▸ **Directions for this task**
Write out again, exactly, the lines below starting at the one with "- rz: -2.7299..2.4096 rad" and ending at the one with "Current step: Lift".

##########

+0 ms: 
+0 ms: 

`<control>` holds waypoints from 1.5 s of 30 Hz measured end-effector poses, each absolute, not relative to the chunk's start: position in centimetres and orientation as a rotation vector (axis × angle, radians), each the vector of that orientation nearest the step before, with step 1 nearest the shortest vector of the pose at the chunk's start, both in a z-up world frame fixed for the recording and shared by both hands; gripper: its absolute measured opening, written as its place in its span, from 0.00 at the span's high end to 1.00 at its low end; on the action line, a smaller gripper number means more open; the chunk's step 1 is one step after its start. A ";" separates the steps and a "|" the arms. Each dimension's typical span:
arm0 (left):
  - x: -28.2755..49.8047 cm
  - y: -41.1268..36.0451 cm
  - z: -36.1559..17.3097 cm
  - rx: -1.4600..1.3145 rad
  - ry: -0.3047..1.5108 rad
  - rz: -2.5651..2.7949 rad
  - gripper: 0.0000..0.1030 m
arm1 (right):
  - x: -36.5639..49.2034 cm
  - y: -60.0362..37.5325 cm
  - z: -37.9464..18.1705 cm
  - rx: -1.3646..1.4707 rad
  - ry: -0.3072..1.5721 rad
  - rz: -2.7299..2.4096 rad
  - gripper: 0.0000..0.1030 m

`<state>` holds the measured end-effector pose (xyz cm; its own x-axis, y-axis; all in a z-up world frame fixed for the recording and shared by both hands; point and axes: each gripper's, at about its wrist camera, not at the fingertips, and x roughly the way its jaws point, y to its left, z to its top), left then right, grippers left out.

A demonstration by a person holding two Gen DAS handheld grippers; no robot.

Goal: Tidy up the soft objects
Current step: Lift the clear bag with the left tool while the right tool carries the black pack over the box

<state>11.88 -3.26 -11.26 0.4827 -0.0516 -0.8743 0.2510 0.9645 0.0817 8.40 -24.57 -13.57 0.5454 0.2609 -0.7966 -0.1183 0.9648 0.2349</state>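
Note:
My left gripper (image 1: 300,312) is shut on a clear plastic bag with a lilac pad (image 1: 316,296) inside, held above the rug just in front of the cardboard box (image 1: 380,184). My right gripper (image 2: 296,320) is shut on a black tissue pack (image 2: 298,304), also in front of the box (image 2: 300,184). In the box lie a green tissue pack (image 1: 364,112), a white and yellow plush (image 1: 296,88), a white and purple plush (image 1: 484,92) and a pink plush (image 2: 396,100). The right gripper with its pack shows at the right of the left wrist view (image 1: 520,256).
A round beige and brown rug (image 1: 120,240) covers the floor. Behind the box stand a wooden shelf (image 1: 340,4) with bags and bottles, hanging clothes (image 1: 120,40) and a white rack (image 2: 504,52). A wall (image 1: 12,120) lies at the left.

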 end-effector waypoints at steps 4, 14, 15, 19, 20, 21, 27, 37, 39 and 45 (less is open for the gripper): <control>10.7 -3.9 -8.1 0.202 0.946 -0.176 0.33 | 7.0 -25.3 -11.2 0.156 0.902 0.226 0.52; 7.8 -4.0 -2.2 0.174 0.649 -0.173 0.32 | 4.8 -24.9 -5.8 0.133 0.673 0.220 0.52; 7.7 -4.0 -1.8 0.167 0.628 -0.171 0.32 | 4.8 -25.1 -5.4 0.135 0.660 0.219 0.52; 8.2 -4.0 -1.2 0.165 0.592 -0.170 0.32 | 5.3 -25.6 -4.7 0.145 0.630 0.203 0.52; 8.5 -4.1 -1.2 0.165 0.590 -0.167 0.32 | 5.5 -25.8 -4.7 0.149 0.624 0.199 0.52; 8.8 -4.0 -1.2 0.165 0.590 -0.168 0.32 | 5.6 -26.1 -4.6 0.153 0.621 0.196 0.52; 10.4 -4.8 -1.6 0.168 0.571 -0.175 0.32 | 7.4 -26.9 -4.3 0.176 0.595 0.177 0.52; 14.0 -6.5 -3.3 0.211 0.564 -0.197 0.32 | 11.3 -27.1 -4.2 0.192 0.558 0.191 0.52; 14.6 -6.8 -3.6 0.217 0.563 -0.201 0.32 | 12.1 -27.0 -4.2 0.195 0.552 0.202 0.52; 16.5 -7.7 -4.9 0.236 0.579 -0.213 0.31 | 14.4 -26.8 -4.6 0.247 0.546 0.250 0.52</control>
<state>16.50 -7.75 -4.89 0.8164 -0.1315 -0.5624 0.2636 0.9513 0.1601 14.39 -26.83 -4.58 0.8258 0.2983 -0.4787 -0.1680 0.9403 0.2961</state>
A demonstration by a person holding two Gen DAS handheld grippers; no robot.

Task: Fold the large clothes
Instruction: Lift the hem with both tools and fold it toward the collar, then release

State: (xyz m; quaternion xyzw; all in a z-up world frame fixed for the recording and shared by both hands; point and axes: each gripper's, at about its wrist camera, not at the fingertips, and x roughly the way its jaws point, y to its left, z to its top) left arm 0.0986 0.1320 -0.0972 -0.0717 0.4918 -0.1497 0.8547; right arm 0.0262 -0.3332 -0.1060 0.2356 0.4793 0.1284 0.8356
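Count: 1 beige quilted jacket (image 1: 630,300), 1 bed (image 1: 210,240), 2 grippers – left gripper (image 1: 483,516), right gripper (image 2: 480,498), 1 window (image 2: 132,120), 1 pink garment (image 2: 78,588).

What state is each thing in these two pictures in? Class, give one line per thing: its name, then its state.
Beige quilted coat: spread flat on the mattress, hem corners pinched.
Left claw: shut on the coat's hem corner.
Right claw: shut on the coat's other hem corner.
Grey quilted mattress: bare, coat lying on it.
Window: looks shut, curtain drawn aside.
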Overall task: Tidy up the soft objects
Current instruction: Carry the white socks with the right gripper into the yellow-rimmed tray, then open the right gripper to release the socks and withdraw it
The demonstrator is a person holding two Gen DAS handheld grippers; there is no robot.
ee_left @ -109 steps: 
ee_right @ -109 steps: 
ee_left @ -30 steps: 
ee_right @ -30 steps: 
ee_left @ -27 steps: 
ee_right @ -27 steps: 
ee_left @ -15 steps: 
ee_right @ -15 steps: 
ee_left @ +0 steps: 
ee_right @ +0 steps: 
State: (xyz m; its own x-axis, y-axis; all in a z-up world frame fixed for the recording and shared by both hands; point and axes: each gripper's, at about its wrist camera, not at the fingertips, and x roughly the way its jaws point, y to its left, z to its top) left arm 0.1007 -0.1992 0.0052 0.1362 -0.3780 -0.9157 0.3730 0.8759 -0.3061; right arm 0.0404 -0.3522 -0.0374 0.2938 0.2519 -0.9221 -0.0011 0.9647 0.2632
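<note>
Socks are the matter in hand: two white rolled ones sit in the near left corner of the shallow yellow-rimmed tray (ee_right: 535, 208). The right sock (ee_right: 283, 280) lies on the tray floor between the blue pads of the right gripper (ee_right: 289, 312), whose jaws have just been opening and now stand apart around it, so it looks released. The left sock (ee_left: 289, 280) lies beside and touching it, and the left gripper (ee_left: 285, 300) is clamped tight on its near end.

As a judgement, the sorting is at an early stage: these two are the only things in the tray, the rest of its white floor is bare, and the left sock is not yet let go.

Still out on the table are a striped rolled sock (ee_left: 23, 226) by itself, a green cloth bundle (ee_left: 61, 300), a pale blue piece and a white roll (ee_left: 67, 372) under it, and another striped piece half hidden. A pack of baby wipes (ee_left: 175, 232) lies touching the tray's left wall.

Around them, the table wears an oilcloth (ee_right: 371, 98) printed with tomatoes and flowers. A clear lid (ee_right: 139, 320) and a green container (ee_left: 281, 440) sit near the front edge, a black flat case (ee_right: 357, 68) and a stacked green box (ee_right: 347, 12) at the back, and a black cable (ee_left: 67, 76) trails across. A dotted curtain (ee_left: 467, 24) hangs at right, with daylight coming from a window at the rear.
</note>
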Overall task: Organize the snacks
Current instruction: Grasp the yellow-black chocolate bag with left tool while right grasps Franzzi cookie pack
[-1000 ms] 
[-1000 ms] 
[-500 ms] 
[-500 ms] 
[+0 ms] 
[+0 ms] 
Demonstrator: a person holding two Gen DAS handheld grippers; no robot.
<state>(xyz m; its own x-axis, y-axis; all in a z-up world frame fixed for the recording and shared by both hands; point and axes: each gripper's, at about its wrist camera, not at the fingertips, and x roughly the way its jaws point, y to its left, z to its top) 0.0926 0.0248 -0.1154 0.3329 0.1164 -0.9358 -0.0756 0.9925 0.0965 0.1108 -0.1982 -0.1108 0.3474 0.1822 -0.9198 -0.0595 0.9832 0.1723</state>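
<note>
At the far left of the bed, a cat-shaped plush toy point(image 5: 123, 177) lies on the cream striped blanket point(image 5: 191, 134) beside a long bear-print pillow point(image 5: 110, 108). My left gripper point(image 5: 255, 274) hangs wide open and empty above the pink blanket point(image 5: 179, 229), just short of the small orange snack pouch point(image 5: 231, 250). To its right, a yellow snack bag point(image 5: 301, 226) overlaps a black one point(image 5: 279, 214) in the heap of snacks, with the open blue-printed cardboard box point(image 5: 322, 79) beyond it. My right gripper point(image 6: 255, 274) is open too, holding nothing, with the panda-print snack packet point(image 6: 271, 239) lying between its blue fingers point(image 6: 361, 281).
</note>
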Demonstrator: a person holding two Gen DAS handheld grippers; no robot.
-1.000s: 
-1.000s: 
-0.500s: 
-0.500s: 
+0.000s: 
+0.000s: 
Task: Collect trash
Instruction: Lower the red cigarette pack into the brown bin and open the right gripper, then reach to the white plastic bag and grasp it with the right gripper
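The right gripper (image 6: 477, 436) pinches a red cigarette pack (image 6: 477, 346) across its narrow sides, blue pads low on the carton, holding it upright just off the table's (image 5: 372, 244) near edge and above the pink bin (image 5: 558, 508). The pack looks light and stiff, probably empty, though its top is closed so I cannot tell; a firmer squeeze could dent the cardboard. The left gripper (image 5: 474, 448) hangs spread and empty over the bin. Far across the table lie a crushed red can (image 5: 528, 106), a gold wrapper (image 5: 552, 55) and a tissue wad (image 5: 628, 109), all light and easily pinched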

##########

▸ **Written solution**
  - rz: -2.7299..2.4096 rad
  - gripper: 0.0000..0.1030 m

`<state>` holds the measured end-effector pose (xyz cm; its own x-axis, y-axis; all in a z-up world frame fixed for the recording and shared by both hands; point and axes: each gripper's, at about its wrist camera, not at the fingertips, and x roughly the way its jaws point, y to its left, z to its top), left then right, grippers left out.

A demonstration by a person holding two Gen DAS handheld grippers; no robot.

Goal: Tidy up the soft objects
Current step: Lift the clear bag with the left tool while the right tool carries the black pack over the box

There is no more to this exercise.